For several years, the U.S. was an international leader on transparency mandates in the mining and drilling industries. As part of the massive 2010 financial overhaul legislation known as the Dodd-Frank Act, Congress also directed large U.S. extractives companies to disclose all payments made to foreign governments.
This part of the law, known as Section 1504, continues to be seen as trailblazing, most notably credited with leading the European Union to pass its own transparency requirements.

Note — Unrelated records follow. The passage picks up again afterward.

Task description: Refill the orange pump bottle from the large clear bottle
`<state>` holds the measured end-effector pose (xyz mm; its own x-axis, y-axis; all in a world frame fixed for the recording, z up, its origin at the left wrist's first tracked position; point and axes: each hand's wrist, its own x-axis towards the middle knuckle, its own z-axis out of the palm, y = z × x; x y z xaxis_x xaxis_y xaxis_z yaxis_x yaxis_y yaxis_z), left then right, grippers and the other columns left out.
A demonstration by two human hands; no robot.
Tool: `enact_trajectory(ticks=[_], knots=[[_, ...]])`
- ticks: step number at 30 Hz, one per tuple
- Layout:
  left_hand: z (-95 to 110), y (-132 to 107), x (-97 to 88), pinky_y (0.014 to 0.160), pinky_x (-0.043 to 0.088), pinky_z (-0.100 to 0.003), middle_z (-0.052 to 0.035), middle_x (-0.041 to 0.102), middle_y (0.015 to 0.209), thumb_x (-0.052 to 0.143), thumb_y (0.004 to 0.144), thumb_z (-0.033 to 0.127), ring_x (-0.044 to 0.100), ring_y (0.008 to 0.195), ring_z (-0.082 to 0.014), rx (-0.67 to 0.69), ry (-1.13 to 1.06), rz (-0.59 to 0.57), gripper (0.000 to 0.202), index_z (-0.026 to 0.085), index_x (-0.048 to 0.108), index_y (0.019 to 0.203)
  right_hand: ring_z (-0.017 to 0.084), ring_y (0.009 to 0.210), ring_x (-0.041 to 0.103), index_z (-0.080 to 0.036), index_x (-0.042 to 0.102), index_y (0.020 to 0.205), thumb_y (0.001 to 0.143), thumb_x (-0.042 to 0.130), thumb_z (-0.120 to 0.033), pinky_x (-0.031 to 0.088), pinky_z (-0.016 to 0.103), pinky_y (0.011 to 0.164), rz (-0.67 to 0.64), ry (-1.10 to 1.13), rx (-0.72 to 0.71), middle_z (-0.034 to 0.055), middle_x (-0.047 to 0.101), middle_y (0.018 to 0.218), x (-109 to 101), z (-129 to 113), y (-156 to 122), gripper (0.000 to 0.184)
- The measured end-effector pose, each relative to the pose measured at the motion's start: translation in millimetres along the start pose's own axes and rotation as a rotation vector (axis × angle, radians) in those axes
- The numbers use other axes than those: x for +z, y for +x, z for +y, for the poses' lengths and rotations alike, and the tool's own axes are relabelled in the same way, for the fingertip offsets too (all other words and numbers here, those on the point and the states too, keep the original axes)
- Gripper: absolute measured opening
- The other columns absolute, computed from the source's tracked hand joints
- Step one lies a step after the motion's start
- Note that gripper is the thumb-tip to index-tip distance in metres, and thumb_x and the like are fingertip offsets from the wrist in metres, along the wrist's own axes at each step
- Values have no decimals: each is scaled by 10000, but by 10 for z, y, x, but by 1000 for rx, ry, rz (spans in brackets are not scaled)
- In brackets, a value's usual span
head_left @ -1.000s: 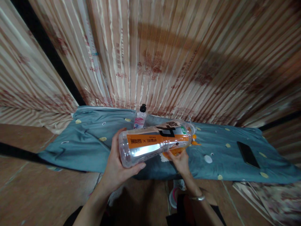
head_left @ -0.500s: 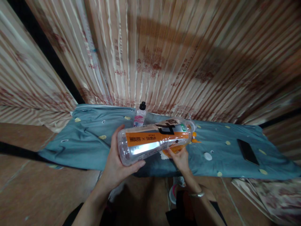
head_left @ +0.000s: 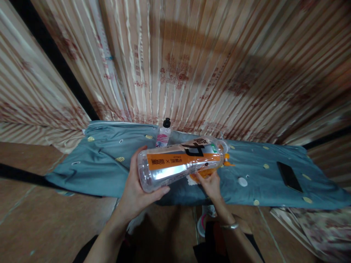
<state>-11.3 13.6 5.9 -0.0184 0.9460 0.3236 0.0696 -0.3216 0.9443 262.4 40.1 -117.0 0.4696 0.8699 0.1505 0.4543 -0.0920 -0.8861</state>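
A large clear plastic bottle (head_left: 181, 162) with an orange and black label lies sideways in the air above the blue cloth, its base toward me. My left hand (head_left: 135, 193) cups the base end, thumb on top and fingers curled underneath. My right hand (head_left: 210, 184) reaches under the neck end, fingertips pinched on an orange piece (head_left: 201, 176) below the bottle. What that orange piece is I cannot make out.
A blue patterned cloth (head_left: 104, 168) covers a low surface by a striped curtain. On it stand a small bottle with a black cap (head_left: 163, 134), a white cap (head_left: 242, 181) and a dark phone (head_left: 290, 176). Brown tiled floor lies below.
The bottle and both hands have stayed nearly in place; only the view has shifted slightly.
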Motion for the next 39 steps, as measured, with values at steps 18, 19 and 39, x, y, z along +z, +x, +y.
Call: enact_trajectory(ticks=[18,19,39], knots=[[-12,-2,1,1001,598,-480,-101,693,1220,923,609,374,723,1136,-329,-16,-37,-18,989,232,418,1447,364,929,758,-165,644,1051,590,803,-682,593,529,885,-20,-9,3,157,789,995,-18,6,0,711],[-15,-4,1,1006,595,-487,-102,688,1223,923,607,377,722,1139,-333,-26,-45,-21,994,232,415,1449,367,924,758,-166,646,1045,584,804,-687,595,527,875,-19,-19,5,158,788,988,-20,1,-1,713],[-282,-109,67,1071,553,-480,-107,657,1300,890,635,299,677,1235,-309,-143,-208,-61,910,276,325,1348,384,1012,735,-125,564,1241,569,773,-749,574,519,910,-13,-58,-13,202,758,1107,-5,30,5,941]])
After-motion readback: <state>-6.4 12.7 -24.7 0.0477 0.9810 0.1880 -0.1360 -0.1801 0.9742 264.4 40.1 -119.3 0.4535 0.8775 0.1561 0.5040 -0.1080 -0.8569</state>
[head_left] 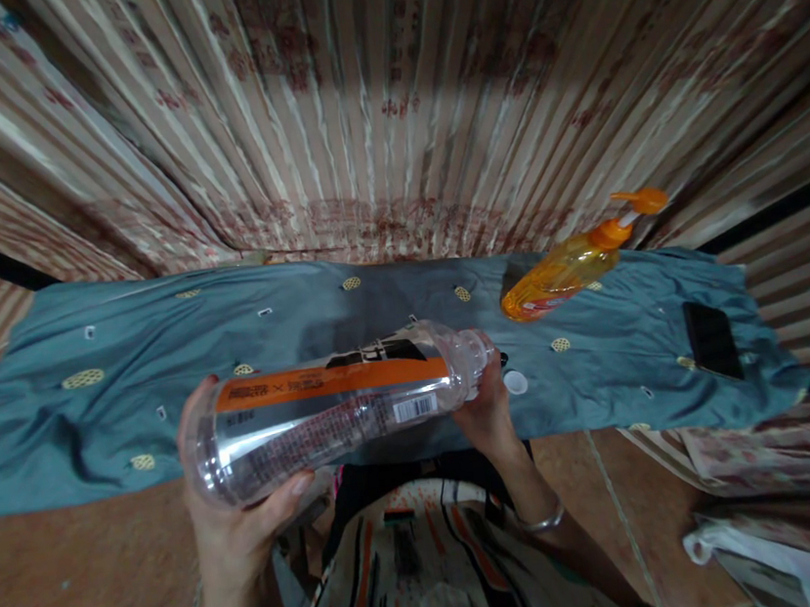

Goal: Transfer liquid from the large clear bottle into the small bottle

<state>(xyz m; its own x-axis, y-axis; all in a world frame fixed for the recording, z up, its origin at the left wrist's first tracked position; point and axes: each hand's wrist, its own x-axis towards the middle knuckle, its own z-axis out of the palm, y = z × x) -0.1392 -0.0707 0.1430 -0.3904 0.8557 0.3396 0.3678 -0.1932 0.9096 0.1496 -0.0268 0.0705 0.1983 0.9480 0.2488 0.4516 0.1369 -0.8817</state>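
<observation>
Leftmost, teal pineapple-print tablecloth [44,436]: runs from nine o'clock across to three, rumpled, its near edge below the held bottle.
Left hand [230,527]: at eight o'clock, gripping the base end of the clear plastic bottle [336,410], thumb laid along the near side, fingers curled round the far side.
Clear plastic bottle: held between both hands, nearly level, base toward eight o'clock and neck toward five; its orange-and-silver label carries printed text, with a barcode near the shoulder.
Striped floral curtain [382,119]: hangs in folds at twelve o'clock, behind the cloth.
Right hand [488,413]: at five o'clock, fingers closed on the bottle's neck, some fingertips hidden.
Silver bangle [546,520]: five o'clock, round the right wrist.
Round white cap [516,382]: four o'clock, on the cloth just beside the right hand.
Orange pump bottle [557,280]: three o'clock, amber liquid inside, standing on the cloth.
Black smartphone [712,342]: also three o'clock, farther out, flat on the cloth.
</observation>
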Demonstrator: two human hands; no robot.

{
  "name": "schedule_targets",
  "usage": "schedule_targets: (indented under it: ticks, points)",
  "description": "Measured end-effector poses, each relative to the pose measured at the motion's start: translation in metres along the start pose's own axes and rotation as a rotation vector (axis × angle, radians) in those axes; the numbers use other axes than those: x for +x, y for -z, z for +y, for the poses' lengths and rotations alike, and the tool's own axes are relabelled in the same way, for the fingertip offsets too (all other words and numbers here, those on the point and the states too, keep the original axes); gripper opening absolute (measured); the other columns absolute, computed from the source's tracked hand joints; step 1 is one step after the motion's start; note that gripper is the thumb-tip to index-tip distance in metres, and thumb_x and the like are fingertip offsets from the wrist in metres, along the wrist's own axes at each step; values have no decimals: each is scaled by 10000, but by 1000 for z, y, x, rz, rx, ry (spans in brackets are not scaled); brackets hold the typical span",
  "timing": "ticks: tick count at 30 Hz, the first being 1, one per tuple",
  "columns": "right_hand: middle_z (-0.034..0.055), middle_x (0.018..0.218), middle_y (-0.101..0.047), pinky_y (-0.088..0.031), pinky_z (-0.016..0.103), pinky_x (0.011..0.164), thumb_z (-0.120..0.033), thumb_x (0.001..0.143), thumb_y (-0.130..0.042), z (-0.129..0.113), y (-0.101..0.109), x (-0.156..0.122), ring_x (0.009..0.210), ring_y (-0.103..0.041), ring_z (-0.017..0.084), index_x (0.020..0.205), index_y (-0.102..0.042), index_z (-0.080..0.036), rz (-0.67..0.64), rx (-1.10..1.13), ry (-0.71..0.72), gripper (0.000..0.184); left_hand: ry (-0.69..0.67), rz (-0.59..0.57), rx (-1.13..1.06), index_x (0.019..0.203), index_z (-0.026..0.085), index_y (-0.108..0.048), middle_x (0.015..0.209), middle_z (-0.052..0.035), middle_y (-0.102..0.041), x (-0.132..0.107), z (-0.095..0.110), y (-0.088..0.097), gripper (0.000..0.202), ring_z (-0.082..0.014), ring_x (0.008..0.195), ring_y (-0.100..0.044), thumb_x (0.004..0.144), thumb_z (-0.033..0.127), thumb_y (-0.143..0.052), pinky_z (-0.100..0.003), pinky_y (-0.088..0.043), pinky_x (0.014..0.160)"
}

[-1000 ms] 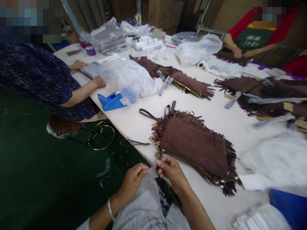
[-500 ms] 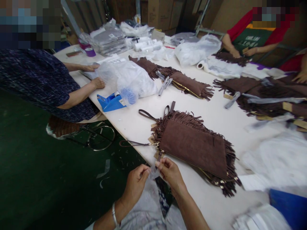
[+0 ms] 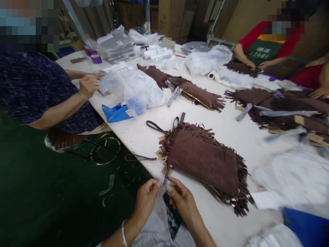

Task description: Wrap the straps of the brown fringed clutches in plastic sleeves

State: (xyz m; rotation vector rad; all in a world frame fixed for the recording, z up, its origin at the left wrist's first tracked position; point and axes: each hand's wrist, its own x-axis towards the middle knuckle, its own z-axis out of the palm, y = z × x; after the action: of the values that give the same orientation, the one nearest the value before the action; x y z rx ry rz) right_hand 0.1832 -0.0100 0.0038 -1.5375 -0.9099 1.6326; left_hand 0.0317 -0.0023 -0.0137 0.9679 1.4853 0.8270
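A brown suede clutch bag [image 3: 205, 163] with fringed edges lies on the table in front of me. One wrist strap [image 3: 166, 172] runs down from its near corner toward my fingers. My left hand [image 3: 147, 199] pinches a small clear plastic sleeve [image 3: 161, 187] around the lower part of that strap. From the other side, my right hand [image 3: 183, 200] has thumb and forefinger closed at the sleeve's edge; the exact grip is partly hidden. A second looped strap [image 3: 141, 157] sticks out over the table edge, and tan tags sit by the corner.
A blue tape dispenser [image 3: 117, 112] stands at the left table edge beside a filled plastic bag [image 3: 144, 85]. More fringed bags [image 3: 277, 103] are piled at right, near white wrapping [image 3: 295, 178] and a blue object [image 3: 305, 223]. Co-workers work at left and far right.
My right thumb and forefinger have shifted from the strap's end to the plastic sleeve, which now reaches higher up the strap. The left co-worker's hand has lifted off the plastic bag.
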Motion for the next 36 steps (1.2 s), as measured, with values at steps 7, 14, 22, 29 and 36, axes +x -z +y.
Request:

But while the EU mandate, known as the Accounting Directive, is set to go into effect next year, Section 1504 remains unimplemented even four years after it became law.
Due to intense industry pushback, regulators with the Securities and Exchange Commission held off until 2012 to unveil a final proposal for how they would implement Section 1504. Then, last July, a federal judge struck it down, ruling that the SEC had overreached its original congressional mandate.
Proponents of the rule have noted that the decision was technical and fairly easy to fix, though there is no public timeframe for doing so. Now, campaigners are now pointing to the United States’ formalized EITI candidacy as added impetus for the SEC to speed up its work rewriting the rule.
“The SEC needs to move quickly to schedule a rulemaking to implement Section 1504,” Jana Morgan, national coordinator for Publish What You Pay U.S., a pro-transparency group, said in a statement. “It is important that Section 1504 and the U.S. EITI are able to work hand in hand to give citizens a clear picture of the costs and benefits associated with America’s natural resource sector.”
Some of the most stringent industry critics of Section 1504 are also part of the U.S. EITI multi-stakeholder group. Steinle of the Project on Government Oversight said this group will be focusing intently on the issue during public meetings in coming months.
“The EITI standard requires that reporting be in line with the E.U. law and Section 1504,” she said.
“For now, the industry groups say that because Section 1504 is up in the air, they can’t make a decision yet. As such, we’ve put our decision on this on hold in terms of defining project-level reporting, but it remains a huge priority for civil society.”
U.S. officials say they currently plan to file the country’s first EITI report in two years.